A group of members of parliament have demanded the dissolution of the Arystan special task squad, grimly dubbed a “death squad” by the media. Clearly, the five detained members of the Arystan special task squad, which is strictly subordinated to the National Security Committee, did not act on their own or in defiance of instructions. The dubious detentions and resignations of some scapegoats have only complicated the situation further. The independent commission for monitoring the investigation set up by the For a Fair Kazakhstan opposition bloc has loudly demanded that the inquiries of the National Security Committee and the Prosecutor-General’s Office include Dariga Nazarbayeva, Kairat Satybaldy, the first deputy chairman of the national railway company, as well as the founders of the Eurasian Industrial Group: Alexander Mashkevich, Patokh Shodiev, and Amedzhon Ibragimov (Delovaya nedelya, February 24).

In this tense situation, it will impossible for the government to implement any political reform with the participation of all democratic movements and parties. Moreover, it would be naïve to expect radical democratic changes in a country ruled by authoritarian leaders from the communist era who loathe the constant lectures by the West on civic freedoms and human rights.

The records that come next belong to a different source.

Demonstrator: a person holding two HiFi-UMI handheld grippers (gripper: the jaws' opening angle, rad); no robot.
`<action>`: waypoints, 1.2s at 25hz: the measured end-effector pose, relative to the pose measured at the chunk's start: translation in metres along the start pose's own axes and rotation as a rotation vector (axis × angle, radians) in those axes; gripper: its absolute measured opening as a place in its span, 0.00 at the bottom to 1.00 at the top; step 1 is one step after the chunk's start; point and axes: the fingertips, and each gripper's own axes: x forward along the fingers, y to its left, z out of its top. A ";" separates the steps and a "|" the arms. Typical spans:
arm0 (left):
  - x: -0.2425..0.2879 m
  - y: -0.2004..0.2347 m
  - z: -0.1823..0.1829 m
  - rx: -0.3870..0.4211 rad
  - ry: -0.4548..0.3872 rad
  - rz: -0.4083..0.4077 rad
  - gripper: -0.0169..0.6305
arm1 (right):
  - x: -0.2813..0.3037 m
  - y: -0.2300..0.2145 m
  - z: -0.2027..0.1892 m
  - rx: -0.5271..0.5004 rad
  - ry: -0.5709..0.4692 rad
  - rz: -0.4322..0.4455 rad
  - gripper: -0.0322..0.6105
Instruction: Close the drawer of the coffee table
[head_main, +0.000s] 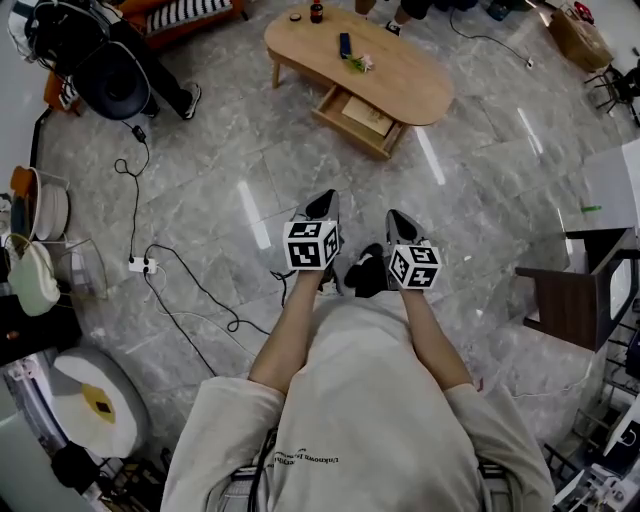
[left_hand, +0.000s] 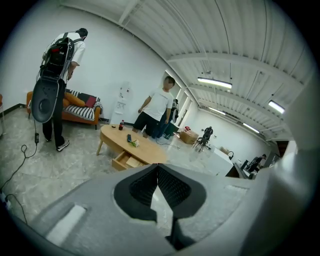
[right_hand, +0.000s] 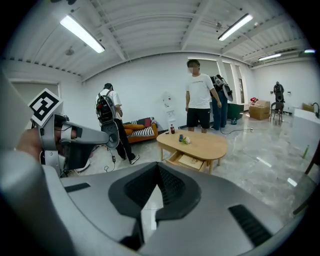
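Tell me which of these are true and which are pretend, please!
1. The pull-out wooden drawer of the light oval wooden coffee table is open. True.
2. The drawer is empty. False: something flat and pale lies inside.
3. The left tongs and right tongs are shut, holding nothing. True.
4. The left tongs touch the drawer. False: grey floor lies between them.
5. A small dark bottle lies tipped over on the floor. False: it stands on the table.

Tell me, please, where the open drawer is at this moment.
In the head view, the drawer is near the top centre. It is pulled out from the near side of the coffee table, over the grey floor.
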 end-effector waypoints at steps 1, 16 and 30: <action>0.001 0.003 0.002 -0.002 0.000 0.003 0.04 | 0.004 0.002 0.002 -0.008 0.002 0.002 0.07; 0.041 0.091 0.038 -0.023 0.016 0.094 0.04 | 0.121 0.016 0.046 -0.022 0.018 0.064 0.07; 0.154 0.150 0.092 -0.009 0.130 0.127 0.04 | 0.259 -0.043 0.112 0.094 0.046 0.008 0.07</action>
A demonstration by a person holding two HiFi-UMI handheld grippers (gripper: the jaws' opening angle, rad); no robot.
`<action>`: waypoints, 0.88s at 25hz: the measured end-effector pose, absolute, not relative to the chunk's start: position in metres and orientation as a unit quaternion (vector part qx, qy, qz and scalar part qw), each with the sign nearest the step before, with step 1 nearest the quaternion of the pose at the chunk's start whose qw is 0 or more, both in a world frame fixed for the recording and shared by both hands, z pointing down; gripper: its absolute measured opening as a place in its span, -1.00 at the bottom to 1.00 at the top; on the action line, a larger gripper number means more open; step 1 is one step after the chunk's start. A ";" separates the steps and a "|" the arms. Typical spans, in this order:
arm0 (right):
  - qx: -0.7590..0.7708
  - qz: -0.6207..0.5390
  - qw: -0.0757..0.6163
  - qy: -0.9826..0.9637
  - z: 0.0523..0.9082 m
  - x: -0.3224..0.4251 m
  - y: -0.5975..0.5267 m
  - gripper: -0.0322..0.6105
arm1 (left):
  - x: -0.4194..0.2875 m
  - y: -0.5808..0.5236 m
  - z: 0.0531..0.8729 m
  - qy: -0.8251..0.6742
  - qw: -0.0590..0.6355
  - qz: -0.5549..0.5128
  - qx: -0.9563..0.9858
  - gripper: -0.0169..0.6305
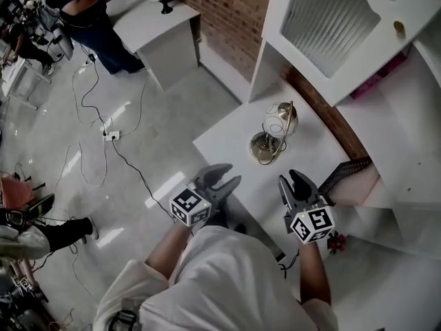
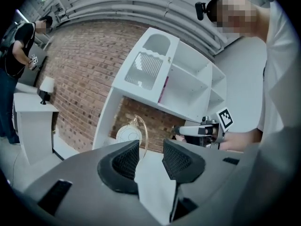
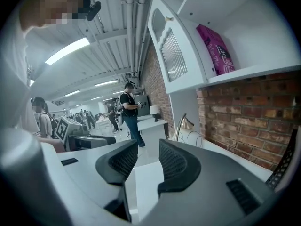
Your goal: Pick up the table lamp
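Observation:
The table lamp [image 1: 272, 133] is a gold-coloured stand with an arched stem and a clear glass globe, upright on the white table [image 1: 220, 140]. My left gripper [image 1: 224, 178] hovers over the table's near edge, short of the lamp and to its left, its jaws apart and empty. My right gripper [image 1: 295, 181] is level with it, to the lamp's right, also open and empty. In the left gripper view the lamp [image 2: 131, 133] shows just beyond the left gripper [image 2: 150, 157]. In the right gripper view the lamp [image 3: 188, 131] stands ahead and right of the right gripper [image 3: 148, 159].
A white cabinet with an open door [image 1: 331, 26] stands behind the table against a brick wall [image 1: 231, 12]; a pink book [image 1: 386, 71] is on its shelf. A black mesh item [image 1: 344, 174] lies at the right. Further off are a white side table [image 1: 155, 29], a person [image 1: 89, 12] and floor cables [image 1: 110, 135].

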State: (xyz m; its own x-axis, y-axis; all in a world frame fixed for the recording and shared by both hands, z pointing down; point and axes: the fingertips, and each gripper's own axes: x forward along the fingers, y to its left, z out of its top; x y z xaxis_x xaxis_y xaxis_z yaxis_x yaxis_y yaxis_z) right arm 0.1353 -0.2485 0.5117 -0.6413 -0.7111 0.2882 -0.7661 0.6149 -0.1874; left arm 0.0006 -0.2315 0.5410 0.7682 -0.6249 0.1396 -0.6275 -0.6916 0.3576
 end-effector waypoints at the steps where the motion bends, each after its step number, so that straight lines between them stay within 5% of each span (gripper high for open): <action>1: 0.417 0.149 0.095 -0.891 0.514 0.133 -0.254 -0.42 | -0.001 -0.238 0.544 -0.334 0.197 0.006 0.922 -0.40; 22: 0.475 0.192 0.139 -0.847 0.559 0.118 -0.349 -0.33 | 0.009 -0.320 0.624 -0.255 0.245 0.027 0.935 -0.39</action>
State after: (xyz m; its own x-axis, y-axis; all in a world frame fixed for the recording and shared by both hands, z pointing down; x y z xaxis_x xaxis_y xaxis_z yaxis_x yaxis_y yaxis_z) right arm 0.1182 -0.3490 0.5586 -0.5099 -0.7515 0.4187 -0.8585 0.4751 -0.1930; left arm 0.0086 -0.3201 0.6241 0.8686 -0.4634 0.1757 -0.4899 -0.7495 0.4452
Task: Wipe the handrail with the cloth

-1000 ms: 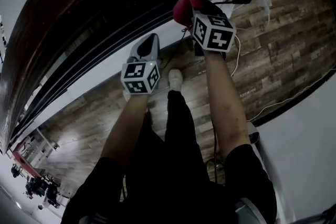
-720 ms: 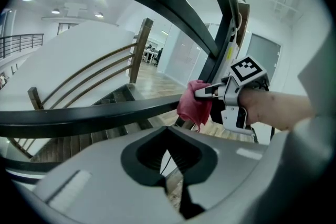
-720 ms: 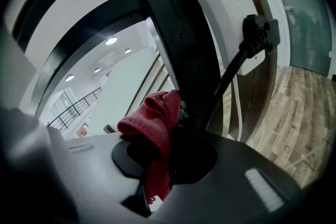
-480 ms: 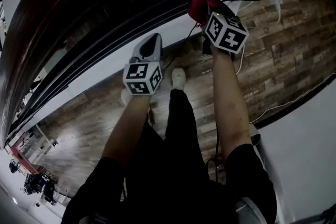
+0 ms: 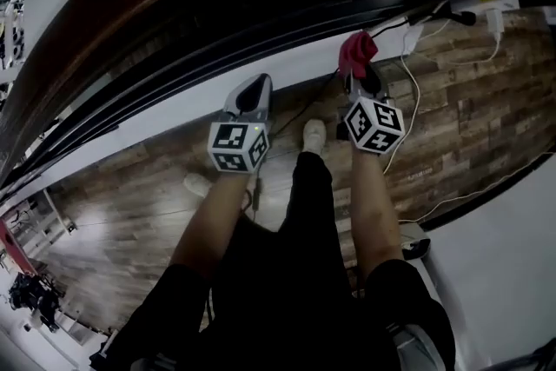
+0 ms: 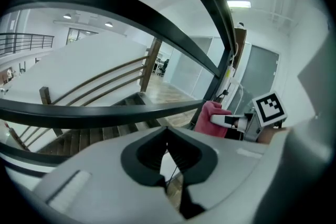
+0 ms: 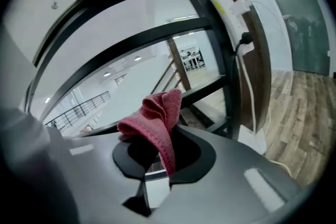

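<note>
The handrail [image 5: 165, 9] is a broad dark wooden band curving across the top of the head view, with black metal rails [image 5: 261, 26] beneath it. My right gripper [image 5: 358, 69] is shut on a bunched red cloth [image 5: 357, 50], which it holds just below the black rails. In the right gripper view the cloth [image 7: 155, 119] drapes over the jaws of the right gripper [image 7: 164, 150], with black rails [image 7: 131, 42] beyond. My left gripper [image 5: 254, 91] is shut and holds nothing, to the left of the cloth. From the left gripper [image 6: 167, 130] view I see a black rail [image 6: 105, 113] ahead and the cloth [image 6: 210, 118] to the right.
A white power strip [image 5: 491, 0] with plugs and cables hangs at the upper right. A white cable [image 5: 473, 184] trails over the wooden floor [image 5: 486, 109]. The person's dark-clad legs and a white shoe [image 5: 314, 135] stand below the grippers. Stairs [image 6: 79, 139] descend beyond the railing.
The right gripper with the red cloth has moved rightward along the railing and now sits lower, just off the dark rails. The left gripper has shifted slightly right. The view has tilted.
</note>
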Demonstrator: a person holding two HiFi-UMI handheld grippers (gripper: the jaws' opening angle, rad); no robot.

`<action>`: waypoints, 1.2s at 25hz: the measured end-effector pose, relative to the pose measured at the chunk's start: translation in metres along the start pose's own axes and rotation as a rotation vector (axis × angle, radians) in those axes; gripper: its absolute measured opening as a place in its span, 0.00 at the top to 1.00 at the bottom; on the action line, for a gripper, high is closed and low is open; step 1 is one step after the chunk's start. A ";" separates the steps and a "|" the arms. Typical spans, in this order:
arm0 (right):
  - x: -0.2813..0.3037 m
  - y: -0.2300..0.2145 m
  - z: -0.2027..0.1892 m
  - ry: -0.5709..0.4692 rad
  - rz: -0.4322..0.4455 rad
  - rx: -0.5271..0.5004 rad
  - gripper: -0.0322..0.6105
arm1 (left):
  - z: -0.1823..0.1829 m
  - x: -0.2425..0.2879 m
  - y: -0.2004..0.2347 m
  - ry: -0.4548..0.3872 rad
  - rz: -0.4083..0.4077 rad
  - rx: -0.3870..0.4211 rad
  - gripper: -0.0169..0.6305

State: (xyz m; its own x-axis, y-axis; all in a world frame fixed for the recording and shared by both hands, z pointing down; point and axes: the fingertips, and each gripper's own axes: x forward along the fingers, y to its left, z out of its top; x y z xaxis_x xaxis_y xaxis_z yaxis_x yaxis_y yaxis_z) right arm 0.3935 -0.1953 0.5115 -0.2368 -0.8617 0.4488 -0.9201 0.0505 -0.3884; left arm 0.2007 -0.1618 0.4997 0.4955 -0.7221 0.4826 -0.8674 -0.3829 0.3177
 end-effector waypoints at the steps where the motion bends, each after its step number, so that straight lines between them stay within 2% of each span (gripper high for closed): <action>1: -0.001 0.024 -0.009 0.007 0.051 -0.015 0.88 | -0.002 -0.013 0.011 -0.019 0.015 -0.004 0.98; 9: -0.005 0.238 -0.082 0.065 0.457 -0.265 0.88 | -0.026 -0.149 0.148 -0.135 0.209 -0.052 0.98; 14: -0.002 0.371 -0.143 0.141 0.692 -0.347 0.88 | -0.047 -0.251 0.243 -0.227 0.400 -0.101 0.98; 18: -0.004 0.468 -0.189 0.163 0.825 -0.386 0.87 | -0.071 -0.330 0.313 -0.285 0.540 -0.152 0.97; 23: 0.004 0.559 -0.240 0.211 0.999 -0.503 0.87 | -0.098 -0.405 0.373 -0.374 0.699 -0.217 0.98; 26: 0.013 0.611 -0.280 0.261 1.091 -0.563 0.87 | -0.125 -0.431 0.408 -0.398 0.760 -0.249 0.98; 28: 0.024 0.642 -0.316 0.320 1.126 -0.618 0.87 | -0.147 -0.440 0.433 -0.402 0.784 -0.266 0.98; 30: 0.036 0.670 -0.350 0.362 1.143 -0.620 0.87 | -0.170 -0.444 0.455 -0.403 0.803 -0.267 0.98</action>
State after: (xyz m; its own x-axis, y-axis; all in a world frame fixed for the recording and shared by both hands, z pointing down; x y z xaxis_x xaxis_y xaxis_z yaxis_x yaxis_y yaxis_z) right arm -0.3412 -0.0160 0.5489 -0.9390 -0.0082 0.3437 -0.1192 0.9455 -0.3030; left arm -0.4065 0.0826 0.5681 -0.3433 -0.8773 0.3356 -0.8794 0.4256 0.2131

Nazarbayev apparently seeks some sort of compromise between the Western model of political reform and his homegrown authoritarian type of democracy that would give the regime a free hand to deal with its opponents. The political content of Nazarbayev’s address to the nation shows that Astana regards freedom of speech and civil liberties as more for show than serious moves towards democratization. “Glasnost is a responsibility and not permissiveness,” Nazarbayev declared. He called on non-governmental organizations to become actively involved in implementing social programs jointly with the state—and advised them to steer clear of politics.